Ecopetrol and the administration of President Ivan Duque, whose term ends in August, have sought to protect the industry.
The company’s shareholders in March approved a move to extend the terms of its nine-member executive board until 2025. But a new administration could try to change the management structure of the state company, J.P. Morgan credit researchers said in a recent report.
Ecopetrol’s stock is up 7% in 2022, well shy of the 42% rise of S&P’s energy stock index.
The Petro campaign, which has been the most vocal on oil matters, says the candidate supports only a gradual transformation of the national energy apparatus and introduction of new taxes on the sector. Existing contracts, including the 69 exploration licenses granted during Mr. Duque’s tenure, would also be respected, the Petro campaign said.
Meanwhile, in Puerto Wilches, anti-fracking demonstrators who support Mr. Petro’s positions have in recent days blocked roads as well as the entrance to the mayor’s office, demanding local authorities stop the fracking program to prevent what they assert will be environmental damage. Many of the 30,000 people who live here depend on farming and fishing in the adjacent Magdalena River. Graffiti on a wall reads “Living pleasantly without fracking.”
Colombia’s highest administrative court said earlier this month that the fracking project could proceed, overturning a ban applied by a local judge. The project had been temporarily halted after a local civil society organization called Afrowilches—which represents Black Colombians in the region—filed a lawsuit.

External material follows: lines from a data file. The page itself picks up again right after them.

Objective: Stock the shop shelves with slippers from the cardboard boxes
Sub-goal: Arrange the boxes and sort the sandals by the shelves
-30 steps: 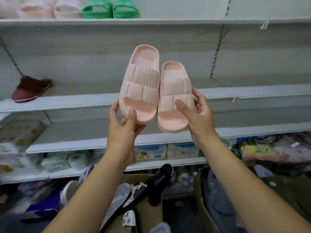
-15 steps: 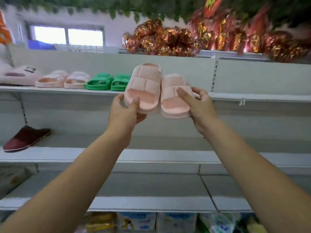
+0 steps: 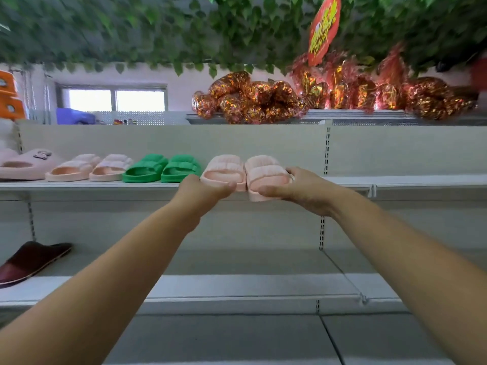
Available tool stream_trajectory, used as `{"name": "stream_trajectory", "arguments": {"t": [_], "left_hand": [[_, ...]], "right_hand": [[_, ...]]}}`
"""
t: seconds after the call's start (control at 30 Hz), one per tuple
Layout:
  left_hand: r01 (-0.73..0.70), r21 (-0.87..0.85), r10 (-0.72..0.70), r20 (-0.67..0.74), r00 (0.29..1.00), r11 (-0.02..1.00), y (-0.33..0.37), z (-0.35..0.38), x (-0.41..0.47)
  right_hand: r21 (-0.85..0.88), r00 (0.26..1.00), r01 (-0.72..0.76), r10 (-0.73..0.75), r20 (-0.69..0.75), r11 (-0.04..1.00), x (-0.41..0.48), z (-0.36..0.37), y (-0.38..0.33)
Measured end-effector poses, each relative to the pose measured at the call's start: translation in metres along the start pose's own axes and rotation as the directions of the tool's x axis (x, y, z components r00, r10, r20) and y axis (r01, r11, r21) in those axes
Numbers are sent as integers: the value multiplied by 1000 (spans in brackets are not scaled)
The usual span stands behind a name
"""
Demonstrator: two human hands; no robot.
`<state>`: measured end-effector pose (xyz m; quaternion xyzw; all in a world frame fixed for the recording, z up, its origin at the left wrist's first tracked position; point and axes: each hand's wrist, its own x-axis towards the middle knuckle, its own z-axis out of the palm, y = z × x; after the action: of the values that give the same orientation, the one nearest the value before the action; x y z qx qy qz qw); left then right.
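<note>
- Grips the heel end of the left pink slipper [image 3: 224, 171] in the left hand [image 3: 203, 189], thumb curled over the rim, other fingers hidden underneath.
- Clasps the right pink slipper [image 3: 263, 169] in the right hand [image 3: 303, 191], thumb laid along the heel edge, fingers wrapped round the outer side.
- Holds the two side by side and touching, toes towards the back panel, at the front edge of the top shelf [image 3: 408, 180], with the heel of the right one out past the lip.
- Cannot tell whether both soles sit flat on the shelf.
- Sets them just beside the green pair [image 3: 160, 168], on its right, in one row with the pale pink pair [image 3: 89, 168] further left.
- Leaves well apart the maroon slipper [image 3: 29, 259] on the lower shelf [image 3: 237, 285] and the foil-wrapped bundles [image 3: 250, 98] above.
- Looks like the placing step — pair at its slot, not yet let go.
- Calls next, most likely, for a short push inward until the heels line up with the neighbours, without nudging the green pair, then a release of both hands and a reach down for more stock — cardboard boxes out of view here.
</note>
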<state>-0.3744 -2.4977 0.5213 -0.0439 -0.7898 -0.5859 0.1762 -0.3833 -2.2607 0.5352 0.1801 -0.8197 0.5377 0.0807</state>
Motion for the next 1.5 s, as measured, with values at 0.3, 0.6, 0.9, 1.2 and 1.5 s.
{"name": "stream_trajectory", "arguments": {"t": [0.3, 0.6, 0.9, 1.2, 1.5], "left_hand": [[-137, 583, 190, -31, 981, 801, -3, 1, 27], [-328, 685, 347, 115, 931, 651, -7, 0, 59], [-376, 727, 379, 171, 909, 574, -34, 6, 110], [-423, 714, 582, 27, 813, 557, -75, 26, 124], [-267, 756, 408, 0, 913, 598, -56, 31, 126]], "right_hand": [[-162, 1000, -23, 25, 10, 987, 22, -16, -5], [-419, 984, -26, -50, -171, 908, 52, -16, 10], [-609, 981, -85, -42, -191, 789, 100, -21, 31], [-753, 957, -147, -99, -272, 641, 120, -9, 60], [-743, 953, -225, -17, -303, 630, 122, -9, 50]]}}
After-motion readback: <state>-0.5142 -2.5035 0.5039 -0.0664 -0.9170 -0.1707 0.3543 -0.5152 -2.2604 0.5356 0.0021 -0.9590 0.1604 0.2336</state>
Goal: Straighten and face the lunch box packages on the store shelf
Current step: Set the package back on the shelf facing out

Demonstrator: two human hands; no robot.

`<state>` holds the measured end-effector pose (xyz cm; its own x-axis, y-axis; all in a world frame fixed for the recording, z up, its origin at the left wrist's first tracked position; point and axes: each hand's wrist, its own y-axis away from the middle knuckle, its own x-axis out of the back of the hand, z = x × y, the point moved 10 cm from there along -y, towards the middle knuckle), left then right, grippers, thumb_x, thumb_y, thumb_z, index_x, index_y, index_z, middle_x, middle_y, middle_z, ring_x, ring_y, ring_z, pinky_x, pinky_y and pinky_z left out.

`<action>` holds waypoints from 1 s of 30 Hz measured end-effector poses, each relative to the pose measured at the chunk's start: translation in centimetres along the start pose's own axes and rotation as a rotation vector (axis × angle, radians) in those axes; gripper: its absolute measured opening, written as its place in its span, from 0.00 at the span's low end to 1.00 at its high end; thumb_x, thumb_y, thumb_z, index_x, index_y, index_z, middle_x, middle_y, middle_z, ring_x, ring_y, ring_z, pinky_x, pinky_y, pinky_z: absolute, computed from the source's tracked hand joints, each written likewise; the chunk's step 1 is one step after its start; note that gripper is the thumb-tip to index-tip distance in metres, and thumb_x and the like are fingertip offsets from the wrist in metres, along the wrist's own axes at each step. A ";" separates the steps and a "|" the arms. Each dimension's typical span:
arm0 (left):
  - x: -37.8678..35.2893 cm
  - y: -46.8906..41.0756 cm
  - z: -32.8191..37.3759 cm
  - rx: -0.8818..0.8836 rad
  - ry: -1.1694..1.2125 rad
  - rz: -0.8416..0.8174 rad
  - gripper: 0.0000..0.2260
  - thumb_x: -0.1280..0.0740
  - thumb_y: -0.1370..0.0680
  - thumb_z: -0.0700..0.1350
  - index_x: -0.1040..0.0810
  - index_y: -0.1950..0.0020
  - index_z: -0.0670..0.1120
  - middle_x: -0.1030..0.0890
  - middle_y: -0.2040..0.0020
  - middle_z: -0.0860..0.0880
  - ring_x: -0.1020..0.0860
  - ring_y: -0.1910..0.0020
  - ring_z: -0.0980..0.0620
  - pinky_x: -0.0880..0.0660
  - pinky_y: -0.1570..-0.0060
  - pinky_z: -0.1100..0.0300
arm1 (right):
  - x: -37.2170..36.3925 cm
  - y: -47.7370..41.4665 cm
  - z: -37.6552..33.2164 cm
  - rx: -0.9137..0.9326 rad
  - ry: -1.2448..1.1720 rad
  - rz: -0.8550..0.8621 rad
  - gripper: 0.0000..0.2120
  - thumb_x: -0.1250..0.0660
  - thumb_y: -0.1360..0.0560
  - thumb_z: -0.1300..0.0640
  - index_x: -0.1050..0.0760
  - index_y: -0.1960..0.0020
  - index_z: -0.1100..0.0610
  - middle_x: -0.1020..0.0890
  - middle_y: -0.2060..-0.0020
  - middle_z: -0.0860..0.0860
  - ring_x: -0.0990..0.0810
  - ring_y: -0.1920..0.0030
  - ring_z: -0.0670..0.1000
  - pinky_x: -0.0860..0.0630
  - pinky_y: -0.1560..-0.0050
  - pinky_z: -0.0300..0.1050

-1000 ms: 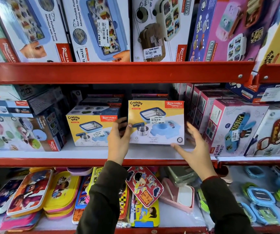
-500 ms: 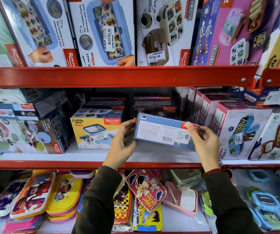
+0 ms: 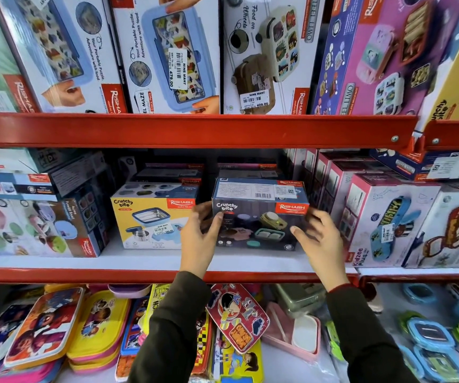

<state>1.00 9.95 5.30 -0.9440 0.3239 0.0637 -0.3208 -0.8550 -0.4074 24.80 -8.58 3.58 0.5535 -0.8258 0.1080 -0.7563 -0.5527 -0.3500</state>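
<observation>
dark box (image 3: 261,217) — left hand (image 3: 199,240), right hand (image 3: 321,246)

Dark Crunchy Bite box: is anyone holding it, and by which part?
Yes: the dark Crunchy Bite box is held at both ends, left hand on its left end, right hand on its right.

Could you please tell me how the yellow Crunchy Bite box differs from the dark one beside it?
The yellow box carries a price sticker on its front; the dark box shows none there. The left grip holds the dark box; the yellow box is not held. Both bear red Rishabh logos.
</observation>
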 end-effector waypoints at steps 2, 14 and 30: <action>-0.7 -0.3 -0.8 0.021 -0.040 -0.037 0.15 0.35 0.17 0.38 0.26 0.30 0.43 0.17 0.36 0.46 0.18 0.39 0.51 0.23 0.47 0.72 | -0.2 -0.1 0.5 0.001 0.008 0.042 0.24 0.26 0.25 0.63 0.27 0.30 0.54 0.19 0.37 0.53 0.20 0.39 0.51 0.24 0.45 0.30; -3.8 0.1 -2.5 0.069 -0.158 -0.199 0.28 0.40 0.18 0.31 0.40 0.19 0.45 0.26 0.26 0.44 0.28 0.25 0.47 0.32 0.26 0.59 | -1.4 -1.1 2.3 -0.008 0.143 0.148 0.25 0.27 0.24 0.62 0.26 0.28 0.60 0.18 0.34 0.58 0.20 0.37 0.50 0.26 0.38 0.41; 5.5 2.6 -0.5 -0.089 -0.070 0.098 0.17 0.39 0.15 0.41 0.29 0.27 0.52 0.22 0.35 0.55 0.24 0.40 0.65 0.27 0.47 0.76 | -6.7 4.2 -4.5 0.211 0.077 0.126 0.12 0.29 0.22 0.62 0.21 0.40 0.53 0.16 0.50 0.46 0.18 0.57 0.41 0.23 0.60 0.32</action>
<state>-4.99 9.69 4.14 -0.9746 0.2086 0.0814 -0.2212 -0.8411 -0.4936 16.34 -5.92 5.60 0.4251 -0.8972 0.1194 -0.7234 -0.4161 -0.5509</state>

“We have the right to voice our concerns based on ancestral grounds,” said Pedro Carvallido, president of Afrowilches.
Mr. Carvallido said his movement has been partly inspired by anti-fracking activists in the U.S. and other parts of the world who say the technology risks contaminating groundwater. He also dismissed the oil industry’s promises of bigger royalties to the municipalities. Mr. Carvallido said that payouts from existing oil projects haven’t brought adequate water sanitation and healthcare services to Puerto Wilches, which has housed oil fields for nearly a century and today extracts about 20,000 barrels a day.

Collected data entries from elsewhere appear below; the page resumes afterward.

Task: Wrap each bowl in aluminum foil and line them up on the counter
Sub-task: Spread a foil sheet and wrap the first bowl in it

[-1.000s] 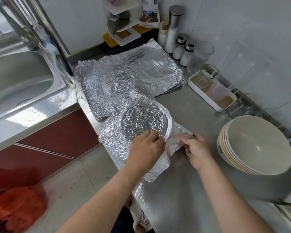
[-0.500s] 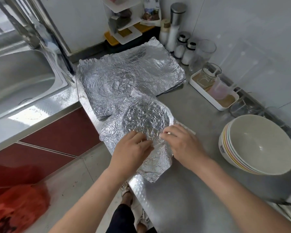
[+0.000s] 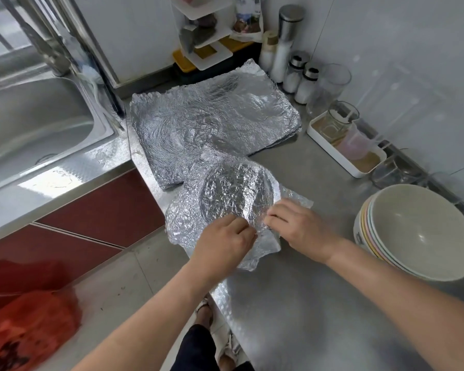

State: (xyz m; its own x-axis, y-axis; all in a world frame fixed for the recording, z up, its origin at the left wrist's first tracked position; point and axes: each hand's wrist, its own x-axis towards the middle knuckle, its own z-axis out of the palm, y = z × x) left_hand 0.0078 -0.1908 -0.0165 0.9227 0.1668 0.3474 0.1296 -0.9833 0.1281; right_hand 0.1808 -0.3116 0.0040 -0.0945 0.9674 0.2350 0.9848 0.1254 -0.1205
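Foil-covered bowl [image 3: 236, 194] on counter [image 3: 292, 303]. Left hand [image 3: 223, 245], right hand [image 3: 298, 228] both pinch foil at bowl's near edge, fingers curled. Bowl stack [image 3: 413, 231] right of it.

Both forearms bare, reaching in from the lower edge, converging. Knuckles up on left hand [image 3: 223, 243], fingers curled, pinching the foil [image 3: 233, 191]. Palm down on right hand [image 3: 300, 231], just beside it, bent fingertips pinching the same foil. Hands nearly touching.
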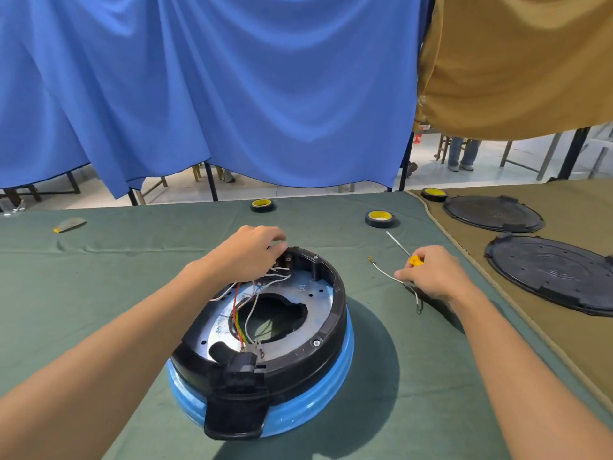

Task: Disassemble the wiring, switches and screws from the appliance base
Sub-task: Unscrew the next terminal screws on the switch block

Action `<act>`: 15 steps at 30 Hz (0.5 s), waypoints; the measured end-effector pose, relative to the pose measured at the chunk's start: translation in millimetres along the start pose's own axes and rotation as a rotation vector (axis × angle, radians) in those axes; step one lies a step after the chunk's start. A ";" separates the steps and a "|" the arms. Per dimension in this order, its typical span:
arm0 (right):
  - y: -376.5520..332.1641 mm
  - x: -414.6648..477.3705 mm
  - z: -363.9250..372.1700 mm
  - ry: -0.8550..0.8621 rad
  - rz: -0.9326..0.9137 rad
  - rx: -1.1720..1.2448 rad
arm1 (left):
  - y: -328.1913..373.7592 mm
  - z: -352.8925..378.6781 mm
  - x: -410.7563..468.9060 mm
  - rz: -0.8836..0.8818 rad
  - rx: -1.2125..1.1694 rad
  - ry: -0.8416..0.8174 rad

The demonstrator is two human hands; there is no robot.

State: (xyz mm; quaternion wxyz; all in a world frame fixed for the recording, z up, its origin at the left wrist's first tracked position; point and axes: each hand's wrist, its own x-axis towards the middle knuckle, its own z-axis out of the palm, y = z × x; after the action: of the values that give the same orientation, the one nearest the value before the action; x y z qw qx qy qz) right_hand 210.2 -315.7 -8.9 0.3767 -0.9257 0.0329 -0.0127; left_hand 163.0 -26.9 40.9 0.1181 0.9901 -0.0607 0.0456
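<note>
Upturned mid-table point(132, 260) to expose its underside, the appliance base point(318, 303) has its wiring point(252, 293) pinched at the far rim by the left hand point(247, 254), apparently freeing a connector, while the right hand point(431, 273) grips a screwdriver point(414, 260) beside a detached wire point(384, 275).

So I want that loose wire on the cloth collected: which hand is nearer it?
Right. The right hand touches the loose wire; the left hand is at the appliance base.
</note>
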 end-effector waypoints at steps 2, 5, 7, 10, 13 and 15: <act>-3.8 -1.4 0.0 0.013 -0.020 -0.001 | -8.1 -3.9 -0.4 -0.008 0.005 0.006; -11.4 -5.5 0.1 0.013 -0.066 0.021 | -16.7 -3.3 -3.9 0.002 -0.030 0.023; -18.3 -9.6 1.1 -0.011 -0.105 0.045 | -21.1 -0.3 -7.2 0.013 -0.060 0.046; -29.4 -15.3 2.4 -0.049 -0.160 0.117 | -25.9 0.3 -8.8 0.018 -0.124 0.064; -44.5 -22.5 4.2 -0.103 -0.234 0.167 | -30.6 -2.2 -9.3 0.011 -0.181 0.051; -55.7 -29.4 7.2 -0.136 -0.295 0.210 | -33.1 -3.3 -10.6 0.002 -0.209 0.047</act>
State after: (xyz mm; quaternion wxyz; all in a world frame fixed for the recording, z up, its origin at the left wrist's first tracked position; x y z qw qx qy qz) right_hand 184.1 -268.8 24.8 0.4664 -0.8749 -0.1303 -0.0085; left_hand 156.6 7.0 35.5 0.2218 0.9710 -0.0631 0.0626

“If there hasn’t been development in 50 years, I highly doubt it’ll happen now,” he said.
Mr. Combariza, the Ecopetrol vice president, said the company’s operations are closely regulated and that extensive surveys to determine the environmental risks of a project are conducted. “The probability of those risks materializing are very low,” he said. Ecopetrol executives say the company makes hundreds of millions of dollars in social investments each year through building rural roads and school scholarships.

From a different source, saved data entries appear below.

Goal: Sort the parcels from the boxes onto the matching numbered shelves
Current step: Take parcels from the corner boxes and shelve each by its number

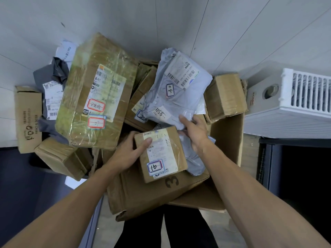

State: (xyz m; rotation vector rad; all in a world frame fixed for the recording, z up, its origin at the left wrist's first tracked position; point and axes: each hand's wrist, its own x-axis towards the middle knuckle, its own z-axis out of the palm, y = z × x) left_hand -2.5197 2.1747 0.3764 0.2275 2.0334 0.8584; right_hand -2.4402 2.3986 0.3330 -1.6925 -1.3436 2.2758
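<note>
Fingers [145,142] of the left hand [128,155] are curled round the near side of a small brown box [162,154], with one lying flat on its top. The right hand [195,134] holds the low edge of a soft grey bag [172,97]. Its thumb is on top and the other fingers curl under, so I cannot see their tips. The small box rests over the bent flap of the big open box [136,194], the one with a 3 drawn on it. The bag lies just behind it, on the pile inside.

I think this is the picking step: parcels come out and their numbers get read. The small box has a blue sticker [155,167] with a number written by hand. It could be 16 or 91, depending on which way up you hold it. So the next move needs a good look at that sticker, then a firm lift and a walk to the right shelf. No shelf shows here.

More parcels sit all around. A large taped box [93,97] marked 07 is at the left, with a dark bag [52,72] behind it. A little box [225,97] is at the right. Pale boards [179,20] lie behind the pile; I cannot tell if they are wall or floor. A white heater [293,111] is at the right.
</note>
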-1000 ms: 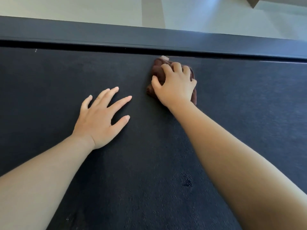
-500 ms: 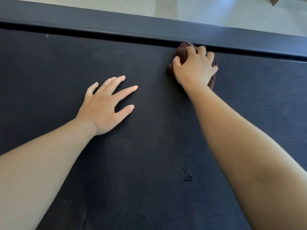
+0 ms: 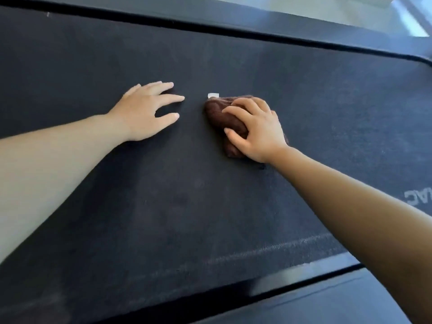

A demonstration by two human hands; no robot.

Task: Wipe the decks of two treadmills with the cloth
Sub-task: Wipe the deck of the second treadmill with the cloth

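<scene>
Along the bottom of the frame runs the near side rail (image 3: 327, 298), a dark strip with a pale glint on it that was out of view half a second ago; its arrival, together with the faint lettering (image 3: 418, 198) at the right edge, suggests the head has pulled back and turned as the wipe came inward. Above the rail the treadmill deck (image 3: 163, 206) fills most of the picture, a dark matte belt with a light scuffed line low and right of centre. In the middle of the frame the right hand (image 3: 259, 129) is clamped down on the cloth (image 3: 222, 115), a bunched brown wad with a small white tag (image 3: 213, 95) poking out at its upper edge; the cloth lies flat to the belt in mid-deck, whereas a moment earlier it was pressed up against the far rail. So the stroke has travelled from the far edge back toward the person, and this band of the belt looks to be getting covered. Just left of the cloth, near but not touching it, the left hand (image 3: 146, 113) rests with fingers spread and holding nothing, bracing on the belt much as before. Across the top of the frame the far side rail (image 3: 210, 22) slants down to the right, with pale floor (image 3: 350, 12) beyond. Only one treadmill can be made out, so the second deck probably remains to do.
</scene>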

Some analysts say the next president will have to moderate his positions on fracking and oil exploration because of the government’s gaping fiscal deficit and the budget’s reliance on oil income.
But the Petro campaign, which has galvanized young voters with pledges to fight against climate change, says it has no plans to soften its stance on fossil fuels.
“Zero fracking and stopping oil exploration are nonnegotiable positions for us,” said Alfonso Prada, a senior adviser to Mr. Petro.
Ecopetrol plans to invest more than $5 billion a year over the next two decades to diversify into alternative energy. A new administration could decide how much money goes to projects such as fracking for oil or to develop renewable energy, such as solar.
Studies indicate that the rock formations that the pilot program will tap a mile and a half below ground will provide for greater oil-extracting potential than the Permian Basin, or Argentina’s Vaca Muerta deposits, Mr. Combariza said. Drilling for the program, which is costing Ecopetrol about $100 million, could begin before the end of the year, company engineers say.
Some in Puerto Wilches are open to the fracking pilot.
“If we don’t try,” said Edilberto Puerta, who manages a palm oil plantation, “we’ll never know what the true potential is.”